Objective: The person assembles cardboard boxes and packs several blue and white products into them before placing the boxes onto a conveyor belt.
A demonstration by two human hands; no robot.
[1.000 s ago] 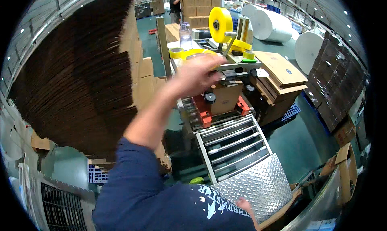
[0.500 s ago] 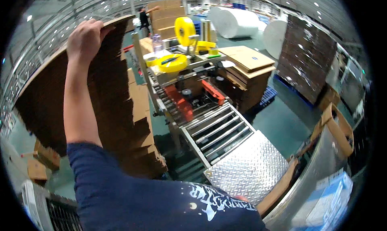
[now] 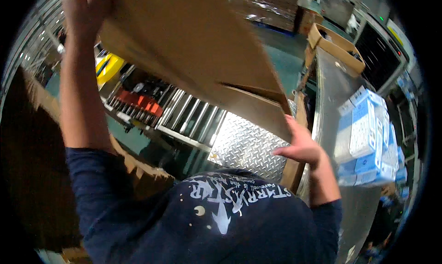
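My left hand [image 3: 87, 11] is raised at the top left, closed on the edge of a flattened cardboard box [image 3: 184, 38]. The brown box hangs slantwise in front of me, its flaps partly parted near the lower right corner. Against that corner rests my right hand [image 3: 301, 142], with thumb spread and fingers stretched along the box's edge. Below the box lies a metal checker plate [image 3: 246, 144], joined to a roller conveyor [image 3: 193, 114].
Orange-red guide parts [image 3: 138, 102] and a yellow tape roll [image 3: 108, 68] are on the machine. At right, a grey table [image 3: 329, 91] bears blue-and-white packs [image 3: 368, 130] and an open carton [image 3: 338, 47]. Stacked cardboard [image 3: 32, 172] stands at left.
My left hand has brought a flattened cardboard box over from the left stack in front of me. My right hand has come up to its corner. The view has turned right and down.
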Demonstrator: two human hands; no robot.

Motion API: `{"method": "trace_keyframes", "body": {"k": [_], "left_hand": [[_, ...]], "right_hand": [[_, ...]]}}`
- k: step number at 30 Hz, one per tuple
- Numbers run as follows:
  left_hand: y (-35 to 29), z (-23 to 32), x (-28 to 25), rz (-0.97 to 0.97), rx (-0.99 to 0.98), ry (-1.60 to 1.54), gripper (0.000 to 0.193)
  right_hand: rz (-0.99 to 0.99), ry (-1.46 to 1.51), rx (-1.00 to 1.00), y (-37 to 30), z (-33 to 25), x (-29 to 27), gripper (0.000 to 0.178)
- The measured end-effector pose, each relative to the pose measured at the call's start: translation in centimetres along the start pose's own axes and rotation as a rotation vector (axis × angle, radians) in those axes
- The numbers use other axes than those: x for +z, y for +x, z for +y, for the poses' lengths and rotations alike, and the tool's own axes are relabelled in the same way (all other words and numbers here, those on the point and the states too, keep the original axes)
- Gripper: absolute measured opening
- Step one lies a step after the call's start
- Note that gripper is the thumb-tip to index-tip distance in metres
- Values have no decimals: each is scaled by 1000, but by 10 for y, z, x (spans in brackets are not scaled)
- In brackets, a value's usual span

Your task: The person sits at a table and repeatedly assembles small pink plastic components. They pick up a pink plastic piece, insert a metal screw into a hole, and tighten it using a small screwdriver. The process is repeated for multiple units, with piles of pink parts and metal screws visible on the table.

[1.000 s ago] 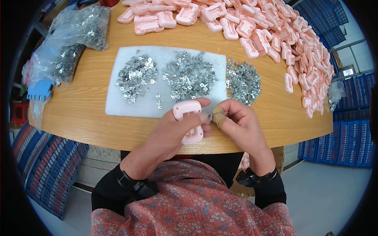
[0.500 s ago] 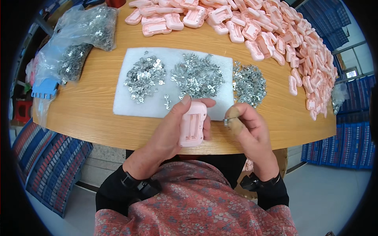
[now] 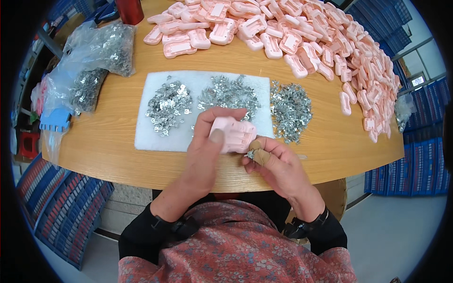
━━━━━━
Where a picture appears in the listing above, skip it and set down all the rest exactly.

— RESPONSE BOX —
Objective: The person assembles cardboard boxes and packs several blue and white products into them before placing the boxes onto a conveyor belt.
A demonstration by two human hands; no robot.
[1.000 s ago] 
[0.500 s ago] 
[now] 
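My left hand [image 3: 87, 11] is raised at the top left, closed on the edge of a flattened cardboard box [image 3: 184, 38]. The brown box hangs slantwise in front of me, its flaps partly parted near the lower right corner. Against that corner rests my right hand [image 3: 301, 142], with thumb spread and fingers stretched along the box's edge. Below the box lies a metal checker plate [image 3: 246, 144], joined to a roller conveyor [image 3: 193, 114].
Orange-red guide parts [image 3: 138, 102] and a yellow tape roll [image 3: 108, 68] are on the machine. At right, a grey table [image 3: 329, 91] bears blue-and-white packs [image 3: 368, 130] and an open carton [image 3: 338, 47]. Stacked cardboard [image 3: 32, 172] stands at left.
My left hand has brought a flattened cardboard box over from the left stack in front of me. My right hand has come up to its corner. The view has turned right and down.
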Demonstrator: two human hands; no robot.

Motion API: `{"method": "trace_keyframes", "body": {"k": [_], "left_hand": [[_, ...]], "right_hand": [[_, ...]]}}`
- k: step number at 30 Hz, one per tuple
- Numbers run as follows:
  left_hand: y (-35 to 29), z (-23 to 32), x (-28 to 25), rz (-0.97 to 0.97), rx (-0.99 to 0.98), ry (-1.60 to 1.54), gripper (0.000 to 0.193)
  right_hand: rz (-0.99 to 0.99), ry (-1.46 to 1.51), rx (-1.00 to 1.00), y (-37 to 30), z (-33 to 25), x (-29 to 27), gripper (0.000 to 0.178)
- The measured end-effector pose, each relative to the pose measured at the call's start: translation in centimetres along the start pose's own axes and rotation as a rotation vector (axis × angle, radians) in those axes
- The numbers use other axes than those: x for +z, y for +x, z for +y, for the poses' lengths and rotations alike, and the tool's own axes are relabelled in the same way (all other words and numbers here, those on the point and the states too, keep the original axes)
- Gripper: absolute measured opening
- Step one lies a step after the call's start
- Note that gripper is the thumb-tip to index-tip distance in metres
- Values have no decimals: each is scaled by 1000, but by 10 for y, z, x (spans in brackets are not scaled)
- In brackets, a value's usual span

Your task: The person sits at a table and repeatedly assembles small pink plastic components. They pick up a pink plastic piece, insert a metal screw into a hole, and tighten it using a small screwdriver. The process is repeated for multiple units, with piles of pink parts and metal screws visible on the table.

[1.000 s ago] 
[0.500 s ago] 
[now] 

Besides the given answer, there is nothing more to add.